Oleh: Fr. M. Yohanes Berchmans, Bhk, M. Pd*
“Non Scholae, sed vitae discimus,” demikian ungkapan Seneca, seorang filsuf dan pujangga Romawi. Ungkapan ini memiliki arti “belajar bukan untuk sekolah, melainkan untuk hidup”.
Hal ini sejalan dengan makna etimologis pendidikan yang berasal dari kata bahasa latin educare. Educare berasal dari kata Ducare berarti menuntun, mengarahkan, atau memimpin dan awalan E berarti keluar. Secara etimologis pendidikan berarti kegiatan “menuntun keluar” dari kegelapan menuju terang, dari awidya menuju widya, dari tidak/kurang berpengetahuan menuju berpengetahuan, dari kebodohan menuju kepandaian.
Artinya, ketika seseorang pandai atau pintar, maka ia bisa hidup. Mengapa? Sebab dengan belajar, seseorang menjadi pandai atau pintar, dan dengan kepandaian atau kepintarannya, maka ia bisa hidup (vitae).
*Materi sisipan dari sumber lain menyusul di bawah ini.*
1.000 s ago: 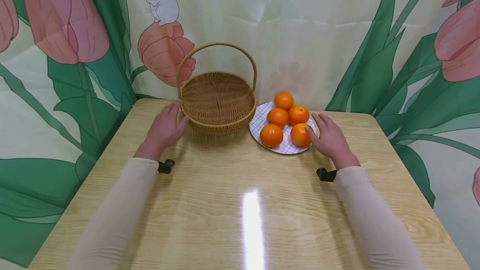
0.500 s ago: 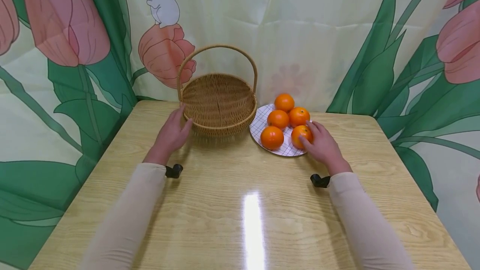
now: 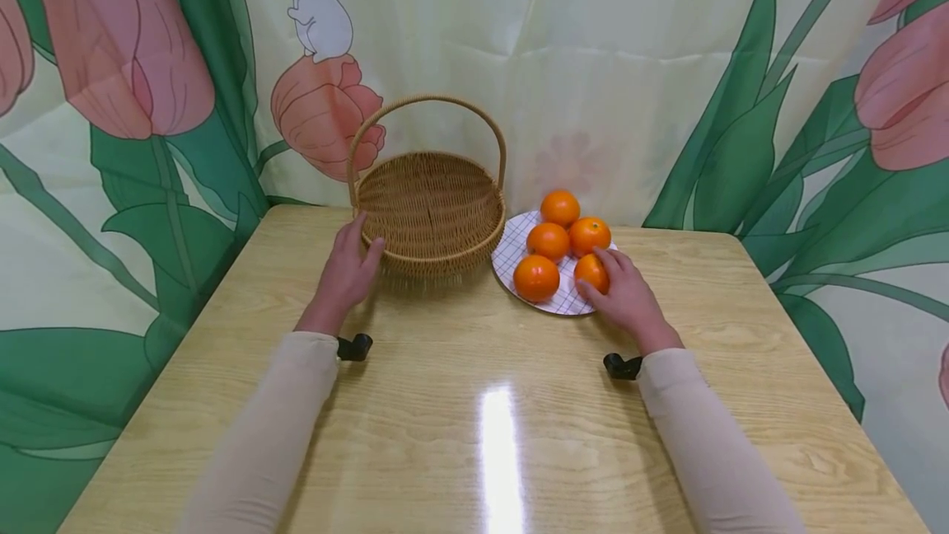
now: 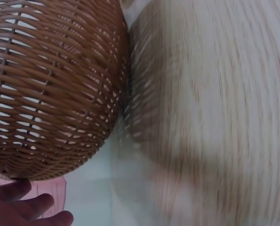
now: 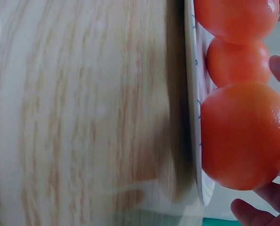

Dalam pemahaman Horton dan Hunt, lembaga pendidikan berkaitan dengan fungsi yang nyata berikut: (1) mempersiapkan anggota masyarakat untuk mencari nafkah (vitae); (2) mengembangkan bakat perseorangan demi kepuasan pribadi dan bagi kepentingan masyarakat; (3) melestarikan kebudayaan; (4) menanamkan keterampilan yang perlu bagi partisipasi dalam demokrasi.
Konsekuensinya, cara pikir semua satuan pendidikan harus berubah. Dari sekadar mengejar angka atau nilai rapor atau ijazah saat UN menuju penataan karakter. Sebab, kunci kesuksesan dalam hidup itu ada pada karakter dan bukan pada angka atau nilai yang tertulis pada rapor atau ijazah.
Maxwell berpendapat, karakter jauh lebih baik dari sekadar perkataan. Karakter merupakan sebuah pilihan yang menentukan tingkat kesuksesan. Hal ini diperkuat oleh unsur-unsur karakter itu, yakni: (a) sikap (attitude); (b) emosi (emotion); (c) kepercayaan (trust); (d) kebiasaan dan kemauan (habits and wills); (e) konsep diri (self-conception).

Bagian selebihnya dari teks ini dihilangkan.